Venom vesicles from the parasitoid Ganaspis hookeri facilitate venom protein entry into host immune cells.

The parasitoid wasp Ganaspis hookeri infects Drosophila melanogaster larvae, laying an egg and injecting venom directly into the host body cavity. While infected hosts mount an immune response in an attempt to eliminate the parasitoid egg, parasitoid venom proteins act to inhibit these host immune responses and manipulate host physiology to ensure infection success. A key immune suppressive venom protein in G. hookeri is a venom-specific isoform of the SERCA (Sarco/endoplasmic reticulum Ca(2+)-ATPase) calcium pump.

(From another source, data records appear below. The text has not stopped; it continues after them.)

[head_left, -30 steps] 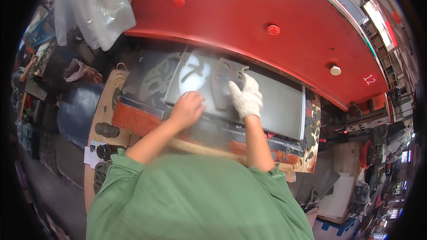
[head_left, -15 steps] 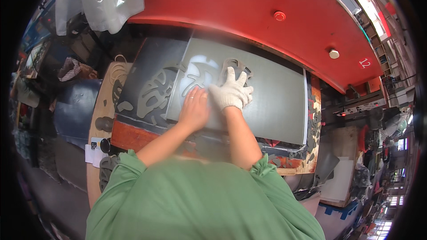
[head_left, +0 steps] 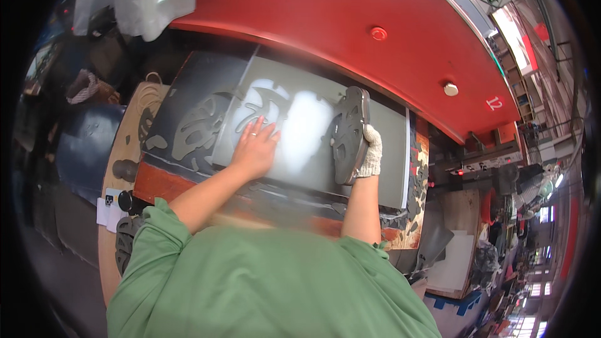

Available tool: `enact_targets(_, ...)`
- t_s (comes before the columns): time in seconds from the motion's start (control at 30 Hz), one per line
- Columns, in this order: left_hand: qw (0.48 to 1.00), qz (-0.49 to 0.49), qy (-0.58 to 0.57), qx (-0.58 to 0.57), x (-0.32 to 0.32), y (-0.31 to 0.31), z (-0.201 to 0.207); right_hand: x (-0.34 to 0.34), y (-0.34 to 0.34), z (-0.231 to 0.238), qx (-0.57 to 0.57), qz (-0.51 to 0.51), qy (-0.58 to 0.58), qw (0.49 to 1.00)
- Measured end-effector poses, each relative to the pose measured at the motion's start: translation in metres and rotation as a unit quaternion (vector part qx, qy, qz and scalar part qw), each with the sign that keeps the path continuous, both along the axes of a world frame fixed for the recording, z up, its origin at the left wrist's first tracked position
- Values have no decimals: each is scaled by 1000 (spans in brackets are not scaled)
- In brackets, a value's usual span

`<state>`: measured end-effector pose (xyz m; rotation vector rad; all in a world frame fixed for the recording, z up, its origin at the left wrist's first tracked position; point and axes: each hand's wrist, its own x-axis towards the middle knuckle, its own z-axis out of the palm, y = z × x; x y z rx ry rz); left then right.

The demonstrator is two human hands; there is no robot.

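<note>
My right hand (head_left: 372,153), in a white knitted glove, grips the edge of a dark cutting die (head_left: 350,134) with openwork, shaped like a shoe part. The die is tilted up on its side over the right part of a smooth grey sheet (head_left: 388,178); whether its lower edge touches the sheet I cannot tell. Bare and with a ring on one finger, my left hand (head_left: 255,147) lies on the sheet with fingers spread. Its fingertips are by a cut outline (head_left: 260,103) with curved slots. Left of the sheet lies a dark grey piece with cutouts (head_left: 194,128).
A wide red machine beam (head_left: 313,12) with round buttons spans the far side. Clear plastic bags (head_left: 153,0) hang at the upper left. Dark offcuts (head_left: 416,194) litter the right edge. On the wooden ledge at left are a cord coil (head_left: 147,94) and a phone (head_left: 111,199).
My right hand has gone from lying on the die to gripping its edge, and the die has been lifted, tilted up and moved right. My left hand has slid slightly forward, fingers spread.
</note>
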<state>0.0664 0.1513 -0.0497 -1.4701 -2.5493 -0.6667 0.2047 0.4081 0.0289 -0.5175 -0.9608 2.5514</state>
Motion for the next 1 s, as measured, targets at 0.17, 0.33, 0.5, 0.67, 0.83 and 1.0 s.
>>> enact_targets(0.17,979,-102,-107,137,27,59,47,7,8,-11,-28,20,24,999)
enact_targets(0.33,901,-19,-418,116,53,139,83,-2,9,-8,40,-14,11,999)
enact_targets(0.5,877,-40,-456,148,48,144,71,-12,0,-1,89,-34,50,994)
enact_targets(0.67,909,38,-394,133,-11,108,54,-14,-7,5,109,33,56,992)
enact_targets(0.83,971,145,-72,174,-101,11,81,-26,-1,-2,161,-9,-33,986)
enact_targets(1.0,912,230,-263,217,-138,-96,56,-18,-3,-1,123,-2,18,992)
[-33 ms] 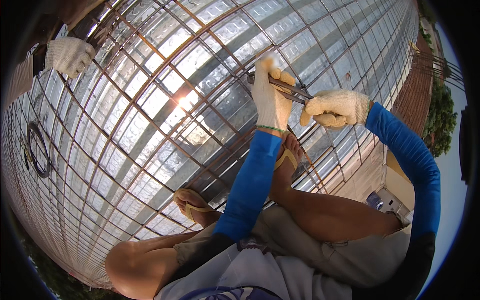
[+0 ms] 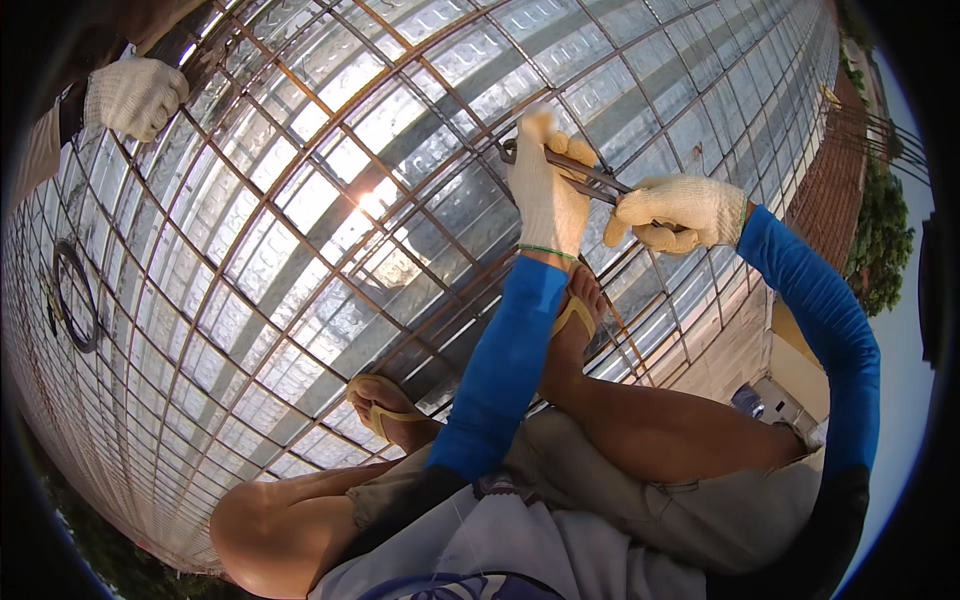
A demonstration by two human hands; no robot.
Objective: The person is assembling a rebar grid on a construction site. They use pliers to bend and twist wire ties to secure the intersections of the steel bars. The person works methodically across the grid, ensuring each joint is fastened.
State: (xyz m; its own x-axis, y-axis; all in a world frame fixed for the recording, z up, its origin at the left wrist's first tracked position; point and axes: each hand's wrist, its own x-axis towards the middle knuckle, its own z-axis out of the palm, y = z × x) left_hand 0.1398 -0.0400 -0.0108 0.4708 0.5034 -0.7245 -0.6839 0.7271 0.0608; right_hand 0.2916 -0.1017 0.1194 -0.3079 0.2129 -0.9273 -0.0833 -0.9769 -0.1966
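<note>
Dark metal pincers [image 2: 592,183], with two long arms side by side, lie slantwise between my hands over the steel bar mesh [image 2: 345,128]. My left hand [image 2: 548,195], in a cream knit glove, is closed round their left part, thumb pointing up and fingers curled. Their rounded left end [image 2: 509,151] shows past the glove, close to a crossing of bars. My right hand [image 2: 685,212], in a matching glove, grips the right end, with fingers bent under. What lies inside my left palm is hidden.
Another person's gloved hand [image 2: 136,98] rests at the mesh, upper left. A coil of dark wire [image 2: 76,298] lies on the left. Shiny ribbed metal decking [image 2: 470,215] spreads under the bars. My sandalled feet [image 2: 392,412] stand on the mesh. Trees [image 2: 882,240] show beyond the right edge.
Both my hands and the pincers have shifted very slightly to the right. The other person's hand has moved a little up and left.
</note>
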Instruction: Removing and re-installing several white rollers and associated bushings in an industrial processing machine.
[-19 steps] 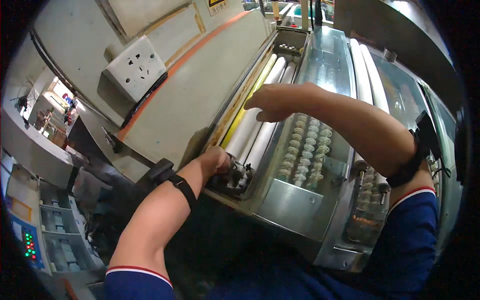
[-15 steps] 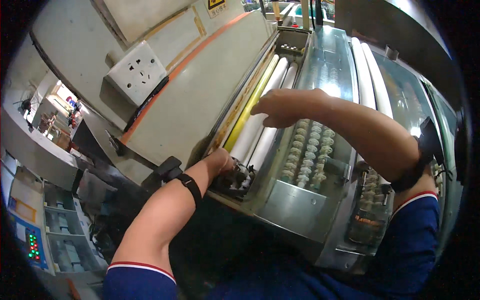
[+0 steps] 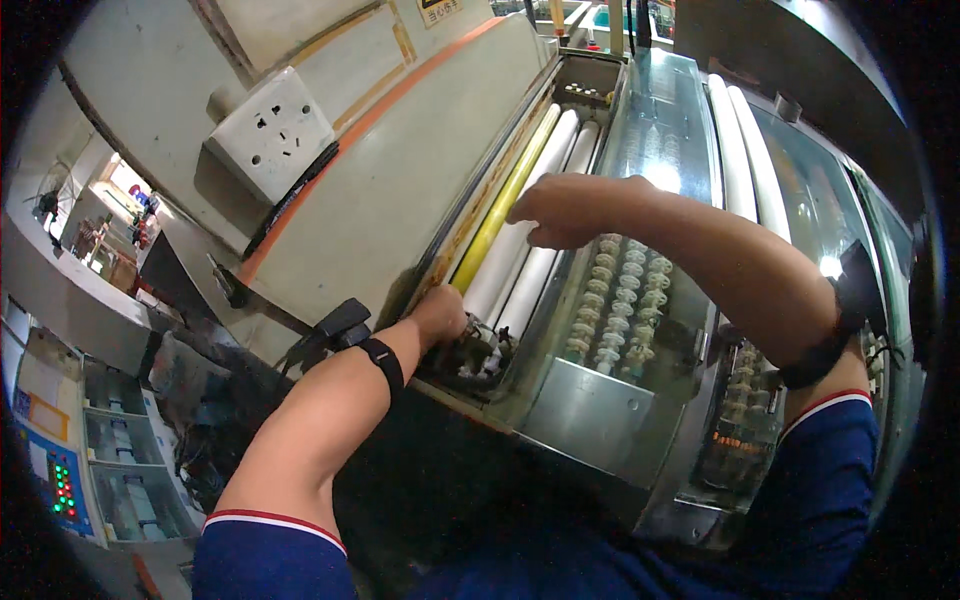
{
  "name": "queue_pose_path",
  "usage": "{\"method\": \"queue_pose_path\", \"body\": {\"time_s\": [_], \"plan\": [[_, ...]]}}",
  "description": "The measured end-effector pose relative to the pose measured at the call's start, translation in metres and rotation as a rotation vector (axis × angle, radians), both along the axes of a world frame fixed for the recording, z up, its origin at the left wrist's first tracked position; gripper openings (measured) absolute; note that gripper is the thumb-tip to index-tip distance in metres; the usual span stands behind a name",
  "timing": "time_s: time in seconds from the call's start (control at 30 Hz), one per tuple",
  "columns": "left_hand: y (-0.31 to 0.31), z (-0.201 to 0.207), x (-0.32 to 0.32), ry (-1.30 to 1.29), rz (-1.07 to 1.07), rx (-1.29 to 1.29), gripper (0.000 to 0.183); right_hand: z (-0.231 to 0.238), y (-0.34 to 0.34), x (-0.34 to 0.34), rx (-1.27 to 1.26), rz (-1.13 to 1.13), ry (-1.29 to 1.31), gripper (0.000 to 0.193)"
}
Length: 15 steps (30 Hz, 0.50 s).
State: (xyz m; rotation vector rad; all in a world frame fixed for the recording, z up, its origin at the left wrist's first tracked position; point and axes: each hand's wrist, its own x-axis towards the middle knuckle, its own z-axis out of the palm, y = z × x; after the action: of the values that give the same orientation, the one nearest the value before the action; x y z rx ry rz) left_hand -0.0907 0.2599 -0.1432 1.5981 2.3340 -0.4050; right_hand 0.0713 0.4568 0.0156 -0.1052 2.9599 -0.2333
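A long yellow roller (image 3: pixel 505 205) lies along the left side of a narrow metal trough, beside white rollers (image 3: pixel 497 265). My left hand (image 3: pixel 438 312) is closed around the near end of the yellow roller, by the trough's near left corner. Its fingertips are partly hidden. Over the white rollers, about midway along, hovers my right hand (image 3: pixel 562 212), palm down. Its index finger and thumb are apart and point left toward the yellow roller, with nothing visible between them. Whether a fingertip touches the roller I cannot tell. Dark fittings (image 3: pixel 478 355) sit at the rollers' near end.
Right of the trough, a clear cover (image 3: pixel 660 110) lies over rows of pale disc wheels (image 3: pixel 630 290). Further right are two more white rollers (image 3: pixel 735 150). A sloping grey panel (image 3: pixel 400 190) borders the trough's left, below a wall socket (image 3: pixel 270 135).
My left hand has shifted slightly up and turned, its back now showing more. The right hand stays nearly in place. The whole view has moved a little.
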Motion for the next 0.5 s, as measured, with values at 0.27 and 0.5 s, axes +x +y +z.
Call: {"method": "queue_pose_path", "body": {"time_s": [0.27, 0.5], "plan": [[-0.021, -0.051, -0.04, -0.429, 0.313, 0.248, 0.02, -0.068, -0.049, -0.095, 0.422, 0.305, -0.197, 0.029], [0.005, -0.039, -0.02, 0.024, -0.217, -0.276, 0.029, -0.094, -0.061, -0.129, 0.47, 0.405, -0.336, 0.047]]}}
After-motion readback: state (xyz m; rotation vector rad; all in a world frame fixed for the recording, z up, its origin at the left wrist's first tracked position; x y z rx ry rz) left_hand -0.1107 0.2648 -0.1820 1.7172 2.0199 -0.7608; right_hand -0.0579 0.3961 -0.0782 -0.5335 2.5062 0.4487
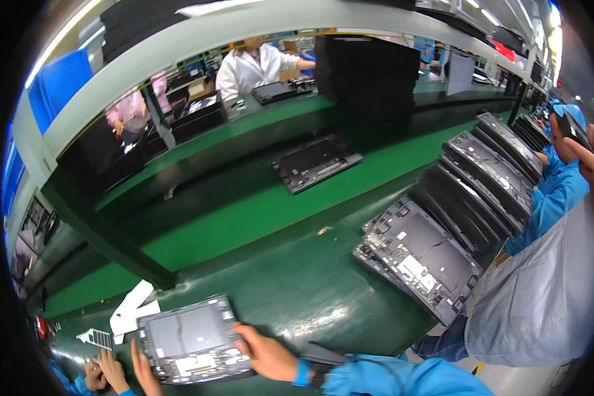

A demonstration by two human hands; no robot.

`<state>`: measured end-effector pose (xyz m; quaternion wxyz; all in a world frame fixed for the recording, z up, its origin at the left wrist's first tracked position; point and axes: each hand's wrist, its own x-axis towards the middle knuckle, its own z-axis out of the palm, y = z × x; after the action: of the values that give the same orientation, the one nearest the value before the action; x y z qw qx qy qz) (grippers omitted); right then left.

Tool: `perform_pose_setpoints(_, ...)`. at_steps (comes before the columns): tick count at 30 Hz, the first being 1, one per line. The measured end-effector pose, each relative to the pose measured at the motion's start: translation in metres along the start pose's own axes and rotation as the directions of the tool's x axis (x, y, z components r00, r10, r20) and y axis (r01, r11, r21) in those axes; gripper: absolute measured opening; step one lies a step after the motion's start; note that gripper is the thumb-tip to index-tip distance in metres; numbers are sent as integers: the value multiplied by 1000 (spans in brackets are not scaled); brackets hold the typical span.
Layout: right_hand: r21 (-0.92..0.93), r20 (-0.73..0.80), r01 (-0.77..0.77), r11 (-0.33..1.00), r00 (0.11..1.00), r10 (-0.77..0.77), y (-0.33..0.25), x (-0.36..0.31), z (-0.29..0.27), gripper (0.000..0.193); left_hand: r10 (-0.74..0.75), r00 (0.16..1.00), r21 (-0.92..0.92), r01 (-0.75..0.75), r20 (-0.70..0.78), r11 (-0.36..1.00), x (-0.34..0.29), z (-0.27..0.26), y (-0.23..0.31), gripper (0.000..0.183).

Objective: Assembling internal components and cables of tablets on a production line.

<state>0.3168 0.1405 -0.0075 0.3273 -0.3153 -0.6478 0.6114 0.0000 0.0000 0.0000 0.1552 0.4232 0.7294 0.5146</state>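
At the far lower left, a co-worker's hands in blue sleeves are close together at the edge of the dark green tabletop, just below a small white card with grey panels. Next to the card lie folded white sheets, partly behind the device. The wearer's left hand comes in from the lower edge with a digit extended along the left side of an opened tablet-like casing; whether it grips underneath cannot be told. The casing is at the lower left, over the tabletop, its inner side up, probably so the circuitry along its near edge can be seen. The wearer's right hand is closed on the casing's right edge, the thumb on top, seemingly to steady it without covering the inside. Farther back, a similar casing lies alone on a brighter green surface. To the right, more casings lie in overlapping, leaning stacks, perhaps to save room. Beyond them, at the far right, is a person in blue sleeves and a grey apron.
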Motion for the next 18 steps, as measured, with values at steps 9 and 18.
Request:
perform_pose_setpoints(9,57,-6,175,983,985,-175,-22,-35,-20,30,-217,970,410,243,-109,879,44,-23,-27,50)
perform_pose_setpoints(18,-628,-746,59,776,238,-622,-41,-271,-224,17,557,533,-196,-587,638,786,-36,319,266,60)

However, SERCA is a large hydrophobic protein, and the mechanism by which it and other venom proteins are transported into the host is not well understood. We used a variety of biophysical, biochemical, and cell biological approaches to assess the properties of G. hookeri venom. Electronic microscopy and nanoparticle tracking analysis revealed the presence of venom vesicles as a putative transport mechanism. We used tunable resistive pulse sensing (TRPS) to biophysically characterize these vesicles, and our TRPS data suggest G. hookeri venom is composed of multiple vesicle types that are distinguishable by size, zeta potential, and density. Finally, we fluorescently labeled venom vesicles to test for entry into host immune cells. We observed that these vesicles interact with immune cells membranes and are internalized into the cell. Our data support a model in which G. hookeri venom proteins, including SERCA, are packaged into an array of venom vesicles, and transported into host cells for immune suppression.